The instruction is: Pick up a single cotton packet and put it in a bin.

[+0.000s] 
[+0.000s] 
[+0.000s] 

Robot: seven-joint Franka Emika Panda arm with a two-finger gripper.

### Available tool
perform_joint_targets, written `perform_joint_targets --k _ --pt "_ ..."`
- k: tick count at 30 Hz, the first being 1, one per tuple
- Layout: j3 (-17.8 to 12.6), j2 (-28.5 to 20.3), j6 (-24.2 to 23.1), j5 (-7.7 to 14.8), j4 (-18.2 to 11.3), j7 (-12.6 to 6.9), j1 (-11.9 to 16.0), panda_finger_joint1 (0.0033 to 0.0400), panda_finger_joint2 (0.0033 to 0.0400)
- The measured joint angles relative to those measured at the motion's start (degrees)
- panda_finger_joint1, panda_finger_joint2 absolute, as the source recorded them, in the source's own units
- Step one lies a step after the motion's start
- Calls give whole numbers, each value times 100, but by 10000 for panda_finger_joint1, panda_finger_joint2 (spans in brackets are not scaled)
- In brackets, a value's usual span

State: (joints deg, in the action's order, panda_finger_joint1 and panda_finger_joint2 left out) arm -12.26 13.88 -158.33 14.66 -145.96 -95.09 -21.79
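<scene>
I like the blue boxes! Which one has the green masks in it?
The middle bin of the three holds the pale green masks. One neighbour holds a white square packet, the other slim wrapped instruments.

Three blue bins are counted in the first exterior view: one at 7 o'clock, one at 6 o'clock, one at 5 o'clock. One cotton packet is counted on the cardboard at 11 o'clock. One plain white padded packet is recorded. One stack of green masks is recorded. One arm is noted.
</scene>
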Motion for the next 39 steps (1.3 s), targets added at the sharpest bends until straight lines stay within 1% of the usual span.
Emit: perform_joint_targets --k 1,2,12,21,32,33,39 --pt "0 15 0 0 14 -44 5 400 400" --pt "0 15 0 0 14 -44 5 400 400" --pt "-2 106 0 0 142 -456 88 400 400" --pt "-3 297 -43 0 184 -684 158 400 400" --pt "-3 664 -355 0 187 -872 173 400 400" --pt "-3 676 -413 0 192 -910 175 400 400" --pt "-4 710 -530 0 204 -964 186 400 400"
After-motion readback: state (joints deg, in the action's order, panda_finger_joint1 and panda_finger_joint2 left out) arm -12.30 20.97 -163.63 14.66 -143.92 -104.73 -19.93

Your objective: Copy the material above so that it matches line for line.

Task answer:
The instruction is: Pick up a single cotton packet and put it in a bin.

[+0.000s] 
[+0.000s] 
[+0.000s] 

Robot: seven-joint Franka Emika Panda arm with a two-finger gripper.

### Available tool
perform_joint_targets, written `perform_joint_targets --k _ --pt "_ ..."`
- k: tick count at 30 Hz, the first being 1, one per tuple
- Layout: j3 (-17.8 to 12.6), j2 (-28.5 to 20.3), j6 (-24.2 to 23.1), j5 (-7.7 to 14.8), j4 (-18.2 to 11.3), j7 (-12.6 to 6.9), j1 (-11.9 to 16.0), panda_finger_joint1 (0.0033 to 0.0400), panda_finger_joint2 (0.0033 to 0.0400)
- The measured joint angles relative to those measured at the motion's start (degrees)
- panda_finger_joint1, panda_finger_joint2 absolute, as the source recorded them, in the source's own units
- Step one lies a step after the motion's start
- Calls give whole numbers, each value times 100, but by 10000 for panda_finger_joint1, panda_finger_joint2 (spans in brackets are not scaled)
- In brackets, a value's usual span

State: (joints deg, in the action's order, panda_finger_joint1 and panda_finger_joint2 left out) arm -12.26 13.88 -158.33 14.66 -145.96 -95.09 -21.79
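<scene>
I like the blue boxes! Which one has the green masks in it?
The middle bin of the three holds the pale green masks. One neighbour holds a white square packet, the other slim wrapped instruments.

Three blue bins are counted in the first exterior view: one at 7 o'clock, one at 6 o'clock, one at 5 o'clock. One cotton packet is counted on the cardboard at 11 o'clock. One plain white padded packet is recorded. One stack of green masks is recorded. One arm is noted.
</scene>
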Motion for the next 39 steps (1.3 s), targets added at the sharpest bends until straight lines stay within 1% of the usual span.
Emit: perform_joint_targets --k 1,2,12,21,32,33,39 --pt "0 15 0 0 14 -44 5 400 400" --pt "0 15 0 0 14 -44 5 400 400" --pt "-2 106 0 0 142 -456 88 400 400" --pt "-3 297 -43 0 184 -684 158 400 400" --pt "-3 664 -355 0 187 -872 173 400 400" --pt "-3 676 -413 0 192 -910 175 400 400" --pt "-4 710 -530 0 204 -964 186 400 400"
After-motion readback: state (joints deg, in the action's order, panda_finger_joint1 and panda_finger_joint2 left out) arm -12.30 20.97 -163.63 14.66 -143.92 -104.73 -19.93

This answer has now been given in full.